Your job is to copy every line in the material containing the word "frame".

────────────────────

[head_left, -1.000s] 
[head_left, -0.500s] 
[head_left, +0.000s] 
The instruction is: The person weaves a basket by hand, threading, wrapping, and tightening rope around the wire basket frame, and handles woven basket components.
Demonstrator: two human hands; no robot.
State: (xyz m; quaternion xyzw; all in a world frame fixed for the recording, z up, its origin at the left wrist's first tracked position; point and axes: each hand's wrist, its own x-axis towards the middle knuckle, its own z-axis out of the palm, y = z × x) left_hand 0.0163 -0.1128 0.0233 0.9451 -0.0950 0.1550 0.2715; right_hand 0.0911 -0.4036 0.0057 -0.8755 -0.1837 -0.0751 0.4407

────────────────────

RESPONSE FOR THIS EXERCISE:
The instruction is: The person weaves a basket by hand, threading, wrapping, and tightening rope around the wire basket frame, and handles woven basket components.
State: (xyz m; quaternion xyzw; all in a world frame fixed for the recording, z up, its origin at the left wrist's first tracked position; point and axes: each hand's wrist, its own x-axis towards the middle knuckle, its own z-axis out of the palm, y = z × x) left_hand 0.0163 -0.1128 0.0233 0.9451 -0.0950 0.1550 0.2715; right_hand 0.0911 -0.4036 0.0057 -0.8755 -0.1837 -0.0751 0.4407

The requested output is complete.